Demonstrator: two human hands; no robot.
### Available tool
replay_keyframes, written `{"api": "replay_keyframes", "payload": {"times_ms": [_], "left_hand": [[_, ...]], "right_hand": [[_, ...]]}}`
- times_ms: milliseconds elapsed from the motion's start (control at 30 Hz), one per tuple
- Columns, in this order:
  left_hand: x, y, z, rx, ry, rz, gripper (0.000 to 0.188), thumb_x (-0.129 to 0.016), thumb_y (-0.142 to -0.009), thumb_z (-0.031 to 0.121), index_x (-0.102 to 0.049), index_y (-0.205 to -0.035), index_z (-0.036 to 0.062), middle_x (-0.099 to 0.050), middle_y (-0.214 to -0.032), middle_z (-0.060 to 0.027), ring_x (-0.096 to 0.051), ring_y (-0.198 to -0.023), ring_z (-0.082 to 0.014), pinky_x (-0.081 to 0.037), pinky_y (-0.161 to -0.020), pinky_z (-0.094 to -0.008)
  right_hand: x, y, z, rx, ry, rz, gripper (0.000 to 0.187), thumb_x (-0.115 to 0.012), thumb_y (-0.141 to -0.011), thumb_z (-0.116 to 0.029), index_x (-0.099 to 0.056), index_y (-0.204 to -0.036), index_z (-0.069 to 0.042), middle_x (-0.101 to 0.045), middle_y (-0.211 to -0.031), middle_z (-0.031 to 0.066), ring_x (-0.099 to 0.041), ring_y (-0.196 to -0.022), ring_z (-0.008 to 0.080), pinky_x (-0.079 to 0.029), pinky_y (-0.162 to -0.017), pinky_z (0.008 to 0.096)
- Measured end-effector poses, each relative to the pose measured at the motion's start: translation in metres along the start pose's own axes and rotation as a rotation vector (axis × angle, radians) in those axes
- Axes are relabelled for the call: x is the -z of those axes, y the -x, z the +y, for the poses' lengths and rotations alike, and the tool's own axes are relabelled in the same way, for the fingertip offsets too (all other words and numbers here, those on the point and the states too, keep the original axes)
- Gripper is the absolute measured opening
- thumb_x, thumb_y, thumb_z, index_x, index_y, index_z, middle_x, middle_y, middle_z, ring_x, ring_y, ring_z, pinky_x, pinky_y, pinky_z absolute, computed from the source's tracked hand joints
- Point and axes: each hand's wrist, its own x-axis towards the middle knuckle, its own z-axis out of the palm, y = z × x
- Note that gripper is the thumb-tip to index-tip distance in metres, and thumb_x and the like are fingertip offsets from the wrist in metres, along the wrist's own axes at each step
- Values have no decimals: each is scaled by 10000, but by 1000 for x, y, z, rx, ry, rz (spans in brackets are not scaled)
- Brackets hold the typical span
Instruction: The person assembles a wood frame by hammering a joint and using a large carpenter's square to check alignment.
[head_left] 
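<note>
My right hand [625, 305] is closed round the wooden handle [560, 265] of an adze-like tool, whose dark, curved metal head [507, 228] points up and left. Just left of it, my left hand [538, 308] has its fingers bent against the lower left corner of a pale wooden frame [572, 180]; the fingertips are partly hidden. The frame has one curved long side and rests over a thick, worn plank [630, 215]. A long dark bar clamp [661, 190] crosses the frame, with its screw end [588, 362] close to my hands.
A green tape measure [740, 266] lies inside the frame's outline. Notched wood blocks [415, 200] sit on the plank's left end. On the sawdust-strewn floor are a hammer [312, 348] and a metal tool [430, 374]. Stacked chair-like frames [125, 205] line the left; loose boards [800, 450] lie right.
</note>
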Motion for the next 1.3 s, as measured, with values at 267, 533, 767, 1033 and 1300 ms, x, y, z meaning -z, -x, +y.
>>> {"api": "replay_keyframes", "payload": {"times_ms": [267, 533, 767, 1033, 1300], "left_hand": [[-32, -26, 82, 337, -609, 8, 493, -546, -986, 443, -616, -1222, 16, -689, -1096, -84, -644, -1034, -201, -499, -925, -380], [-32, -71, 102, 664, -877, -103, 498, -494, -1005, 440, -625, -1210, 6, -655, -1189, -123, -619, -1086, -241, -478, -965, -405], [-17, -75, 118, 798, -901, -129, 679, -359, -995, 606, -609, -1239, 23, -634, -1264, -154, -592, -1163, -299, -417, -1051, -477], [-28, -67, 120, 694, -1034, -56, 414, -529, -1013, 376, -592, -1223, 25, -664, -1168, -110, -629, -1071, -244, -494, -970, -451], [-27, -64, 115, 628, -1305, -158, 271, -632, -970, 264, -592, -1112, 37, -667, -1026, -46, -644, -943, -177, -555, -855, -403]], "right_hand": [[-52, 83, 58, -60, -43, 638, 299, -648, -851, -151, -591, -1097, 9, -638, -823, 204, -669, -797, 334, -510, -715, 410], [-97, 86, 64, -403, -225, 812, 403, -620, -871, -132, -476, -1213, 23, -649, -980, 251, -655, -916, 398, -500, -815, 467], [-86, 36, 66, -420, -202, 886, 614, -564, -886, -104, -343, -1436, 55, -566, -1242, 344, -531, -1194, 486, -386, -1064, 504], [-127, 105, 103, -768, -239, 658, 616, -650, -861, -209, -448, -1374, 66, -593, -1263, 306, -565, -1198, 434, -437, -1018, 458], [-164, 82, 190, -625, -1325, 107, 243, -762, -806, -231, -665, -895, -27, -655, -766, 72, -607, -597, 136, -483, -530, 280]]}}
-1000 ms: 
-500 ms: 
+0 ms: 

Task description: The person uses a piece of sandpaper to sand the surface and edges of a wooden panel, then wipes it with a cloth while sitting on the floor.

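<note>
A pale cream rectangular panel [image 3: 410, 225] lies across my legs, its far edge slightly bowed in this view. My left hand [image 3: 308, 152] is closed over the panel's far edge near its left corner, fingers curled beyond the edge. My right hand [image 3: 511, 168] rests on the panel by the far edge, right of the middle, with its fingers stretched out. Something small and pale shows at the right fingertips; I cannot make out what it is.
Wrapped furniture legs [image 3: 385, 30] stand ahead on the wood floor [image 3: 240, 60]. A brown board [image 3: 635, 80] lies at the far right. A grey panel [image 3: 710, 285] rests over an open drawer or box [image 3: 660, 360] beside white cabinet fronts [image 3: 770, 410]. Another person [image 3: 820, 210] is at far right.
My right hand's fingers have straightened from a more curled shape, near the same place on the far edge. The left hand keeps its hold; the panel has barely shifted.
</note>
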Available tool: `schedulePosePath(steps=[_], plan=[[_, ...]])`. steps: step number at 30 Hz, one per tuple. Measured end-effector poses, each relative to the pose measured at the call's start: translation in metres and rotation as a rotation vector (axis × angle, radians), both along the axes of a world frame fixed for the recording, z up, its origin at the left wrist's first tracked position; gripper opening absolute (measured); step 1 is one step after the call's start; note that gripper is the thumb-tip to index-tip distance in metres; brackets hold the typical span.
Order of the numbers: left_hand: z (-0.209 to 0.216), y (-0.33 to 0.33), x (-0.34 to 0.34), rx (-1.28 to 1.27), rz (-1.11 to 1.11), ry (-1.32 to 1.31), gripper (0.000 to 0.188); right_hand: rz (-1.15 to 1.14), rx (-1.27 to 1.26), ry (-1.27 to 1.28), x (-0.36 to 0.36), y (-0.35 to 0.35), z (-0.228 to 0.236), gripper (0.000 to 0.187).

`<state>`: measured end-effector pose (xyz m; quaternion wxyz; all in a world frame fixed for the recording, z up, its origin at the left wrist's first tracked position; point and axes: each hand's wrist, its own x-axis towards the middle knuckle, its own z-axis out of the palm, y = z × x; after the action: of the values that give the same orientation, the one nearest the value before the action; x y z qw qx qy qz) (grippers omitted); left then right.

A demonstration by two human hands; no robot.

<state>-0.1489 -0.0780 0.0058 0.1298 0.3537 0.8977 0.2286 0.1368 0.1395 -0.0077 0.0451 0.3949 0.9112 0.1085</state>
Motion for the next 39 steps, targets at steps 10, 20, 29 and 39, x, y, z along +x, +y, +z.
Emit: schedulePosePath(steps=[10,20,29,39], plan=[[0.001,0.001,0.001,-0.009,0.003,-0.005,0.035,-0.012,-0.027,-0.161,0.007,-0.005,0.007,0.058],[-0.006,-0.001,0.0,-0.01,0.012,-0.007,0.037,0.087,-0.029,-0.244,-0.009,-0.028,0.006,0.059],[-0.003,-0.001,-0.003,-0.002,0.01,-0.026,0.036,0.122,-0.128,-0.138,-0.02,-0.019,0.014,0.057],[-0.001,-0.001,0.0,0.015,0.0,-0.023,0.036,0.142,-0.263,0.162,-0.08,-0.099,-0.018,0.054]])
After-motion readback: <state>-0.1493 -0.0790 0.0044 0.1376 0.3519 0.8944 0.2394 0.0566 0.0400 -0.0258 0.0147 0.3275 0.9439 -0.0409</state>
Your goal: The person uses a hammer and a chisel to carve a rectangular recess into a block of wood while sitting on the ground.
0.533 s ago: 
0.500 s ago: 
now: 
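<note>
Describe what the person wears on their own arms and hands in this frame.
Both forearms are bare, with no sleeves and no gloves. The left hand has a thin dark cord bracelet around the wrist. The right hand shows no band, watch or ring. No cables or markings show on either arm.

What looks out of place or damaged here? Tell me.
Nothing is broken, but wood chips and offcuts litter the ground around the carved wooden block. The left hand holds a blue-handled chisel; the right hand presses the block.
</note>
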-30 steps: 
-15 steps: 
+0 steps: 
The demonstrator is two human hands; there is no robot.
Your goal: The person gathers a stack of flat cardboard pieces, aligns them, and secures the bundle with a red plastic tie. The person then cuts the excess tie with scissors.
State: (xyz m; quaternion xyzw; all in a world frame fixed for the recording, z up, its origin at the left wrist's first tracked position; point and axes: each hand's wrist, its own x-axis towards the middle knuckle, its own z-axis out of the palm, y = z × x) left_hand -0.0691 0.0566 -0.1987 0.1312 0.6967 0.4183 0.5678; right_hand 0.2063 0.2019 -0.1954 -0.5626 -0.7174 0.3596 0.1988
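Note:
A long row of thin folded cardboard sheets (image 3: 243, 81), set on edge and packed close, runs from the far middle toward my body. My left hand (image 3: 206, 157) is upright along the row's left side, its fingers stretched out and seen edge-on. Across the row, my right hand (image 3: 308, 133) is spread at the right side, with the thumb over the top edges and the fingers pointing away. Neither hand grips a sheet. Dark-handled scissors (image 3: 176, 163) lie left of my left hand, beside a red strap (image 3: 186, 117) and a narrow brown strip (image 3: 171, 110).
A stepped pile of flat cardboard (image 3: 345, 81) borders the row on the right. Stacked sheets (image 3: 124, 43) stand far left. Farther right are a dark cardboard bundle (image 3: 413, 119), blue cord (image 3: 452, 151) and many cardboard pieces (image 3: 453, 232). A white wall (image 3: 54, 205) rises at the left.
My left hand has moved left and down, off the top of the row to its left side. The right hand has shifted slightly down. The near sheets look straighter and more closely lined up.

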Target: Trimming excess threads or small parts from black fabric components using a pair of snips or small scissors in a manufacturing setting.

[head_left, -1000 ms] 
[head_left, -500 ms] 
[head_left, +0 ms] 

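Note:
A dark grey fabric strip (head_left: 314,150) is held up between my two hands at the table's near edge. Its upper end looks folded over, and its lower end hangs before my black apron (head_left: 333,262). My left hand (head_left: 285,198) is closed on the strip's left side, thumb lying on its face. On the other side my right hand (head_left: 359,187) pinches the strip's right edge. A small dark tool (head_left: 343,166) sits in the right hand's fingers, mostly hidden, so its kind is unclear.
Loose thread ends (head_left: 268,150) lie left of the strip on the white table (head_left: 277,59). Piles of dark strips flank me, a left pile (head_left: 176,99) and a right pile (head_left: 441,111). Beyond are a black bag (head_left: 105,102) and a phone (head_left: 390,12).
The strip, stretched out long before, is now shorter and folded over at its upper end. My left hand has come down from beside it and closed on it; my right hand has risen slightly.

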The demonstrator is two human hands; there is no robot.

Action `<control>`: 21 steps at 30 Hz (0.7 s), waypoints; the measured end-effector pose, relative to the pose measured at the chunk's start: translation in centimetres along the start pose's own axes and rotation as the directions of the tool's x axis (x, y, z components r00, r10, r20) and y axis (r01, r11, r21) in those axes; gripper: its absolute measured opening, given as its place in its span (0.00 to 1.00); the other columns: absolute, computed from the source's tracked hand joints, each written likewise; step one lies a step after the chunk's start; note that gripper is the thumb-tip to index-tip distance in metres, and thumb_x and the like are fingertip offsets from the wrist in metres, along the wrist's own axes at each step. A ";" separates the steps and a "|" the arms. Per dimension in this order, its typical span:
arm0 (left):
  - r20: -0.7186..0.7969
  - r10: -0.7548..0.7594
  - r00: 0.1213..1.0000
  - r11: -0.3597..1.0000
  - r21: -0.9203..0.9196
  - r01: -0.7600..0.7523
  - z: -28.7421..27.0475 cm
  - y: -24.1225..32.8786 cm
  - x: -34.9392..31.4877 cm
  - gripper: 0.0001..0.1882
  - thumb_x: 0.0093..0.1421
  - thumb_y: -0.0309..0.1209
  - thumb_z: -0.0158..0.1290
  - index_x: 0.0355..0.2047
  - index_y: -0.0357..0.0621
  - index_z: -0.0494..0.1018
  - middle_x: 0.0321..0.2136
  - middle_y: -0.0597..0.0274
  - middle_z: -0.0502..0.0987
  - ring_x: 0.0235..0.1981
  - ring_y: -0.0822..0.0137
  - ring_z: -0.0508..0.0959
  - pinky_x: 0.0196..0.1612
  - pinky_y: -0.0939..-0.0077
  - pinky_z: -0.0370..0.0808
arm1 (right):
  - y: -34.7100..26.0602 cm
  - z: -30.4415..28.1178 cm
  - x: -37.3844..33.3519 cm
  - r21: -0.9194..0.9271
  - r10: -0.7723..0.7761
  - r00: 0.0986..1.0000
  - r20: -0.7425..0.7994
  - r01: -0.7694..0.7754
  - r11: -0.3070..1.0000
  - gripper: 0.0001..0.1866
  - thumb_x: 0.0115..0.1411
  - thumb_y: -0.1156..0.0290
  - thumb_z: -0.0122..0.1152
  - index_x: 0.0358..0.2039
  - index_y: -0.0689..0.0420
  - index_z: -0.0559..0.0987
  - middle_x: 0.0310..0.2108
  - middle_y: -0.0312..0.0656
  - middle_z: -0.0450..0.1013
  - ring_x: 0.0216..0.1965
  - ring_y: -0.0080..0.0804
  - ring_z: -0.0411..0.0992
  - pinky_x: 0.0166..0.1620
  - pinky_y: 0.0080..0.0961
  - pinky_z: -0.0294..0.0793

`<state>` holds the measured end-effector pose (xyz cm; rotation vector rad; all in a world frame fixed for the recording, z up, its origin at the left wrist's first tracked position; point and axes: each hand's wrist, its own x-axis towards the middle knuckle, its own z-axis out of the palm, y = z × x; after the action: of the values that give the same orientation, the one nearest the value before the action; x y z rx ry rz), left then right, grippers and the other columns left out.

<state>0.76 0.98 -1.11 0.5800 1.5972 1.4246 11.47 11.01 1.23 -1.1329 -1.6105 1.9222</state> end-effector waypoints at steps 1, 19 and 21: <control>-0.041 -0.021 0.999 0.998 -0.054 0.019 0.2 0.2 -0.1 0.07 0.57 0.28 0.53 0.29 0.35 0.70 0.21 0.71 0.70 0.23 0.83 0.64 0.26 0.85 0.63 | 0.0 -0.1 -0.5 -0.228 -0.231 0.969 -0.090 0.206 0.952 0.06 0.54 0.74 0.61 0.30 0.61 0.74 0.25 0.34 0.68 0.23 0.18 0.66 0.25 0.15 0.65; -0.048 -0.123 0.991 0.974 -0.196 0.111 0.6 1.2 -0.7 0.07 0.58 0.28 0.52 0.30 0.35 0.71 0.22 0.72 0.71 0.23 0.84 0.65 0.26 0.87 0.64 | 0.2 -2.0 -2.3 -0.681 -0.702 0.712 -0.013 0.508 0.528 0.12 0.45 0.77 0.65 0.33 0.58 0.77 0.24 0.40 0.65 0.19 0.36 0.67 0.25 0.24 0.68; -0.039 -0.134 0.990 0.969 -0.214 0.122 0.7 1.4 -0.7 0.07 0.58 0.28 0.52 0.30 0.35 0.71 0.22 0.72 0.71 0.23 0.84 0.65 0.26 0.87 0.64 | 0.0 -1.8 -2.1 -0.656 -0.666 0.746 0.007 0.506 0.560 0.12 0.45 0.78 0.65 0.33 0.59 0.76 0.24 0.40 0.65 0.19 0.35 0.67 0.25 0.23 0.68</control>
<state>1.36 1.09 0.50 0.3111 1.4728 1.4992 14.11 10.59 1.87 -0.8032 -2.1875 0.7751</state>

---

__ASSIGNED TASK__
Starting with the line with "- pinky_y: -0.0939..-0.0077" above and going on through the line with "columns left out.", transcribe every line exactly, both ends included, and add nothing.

__OUTPUT OF THE TASK__
  - pinky_y: -0.0939..-0.0077
  - pinky_z: -0.0370..0.0808
arm1 (right):
  - y: -34.7100..26.0602 cm
  - z: -30.4415..28.1178 cm
  - x: -37.3844..33.3519 cm
  - r21: -0.9194..0.9271
  - r10: -0.7723..0.7761
  - r00: 0.0986..1.0000
  - r20: -0.7425..0.7994
  - r01: -0.7694..0.7754
  - r11: -0.3070..1.0000
  - gripper: 0.0001..0.1866
  - thumb_x: 0.0115..0.1411
  - thumb_y: -0.1156..0.0290
  - thumb_z: -0.0122..0.1152
  - index_x: 0.0358..0.2039
  - index_y: -0.0689..0.0420
  - index_z: -0.0559..0.0987
  - middle_x: 0.0310..0.2108
  - middle_y: -0.0312..0.0656
  - middle_z: -0.0450..0.1013
  - ring_x: 0.0216..0.1965
  - ring_y: -0.0080..0.0804
  - ring_z: -0.0411..0.0992
  - pinky_x: 0.0166..0.1620
  - pinky_y: 0.0080..0.0961
  - pinky_z: -0.0294..0.0793

`<state>` holds the measured end-effector pose (xyz cm; rotation vector rad; all in a world frame fixed for the recording, z up, its origin at the left wrist's first tracked position; point and axes: each hand's wrist, its own x-axis towards the middle knuckle, its own z-axis out of the palm, y = z × x; after the action: of the values that give the same orientation, the one nearest the value before the action; x y z rx ry rz), left then right, grippers and the other columns left out.

With that, the answer is finished.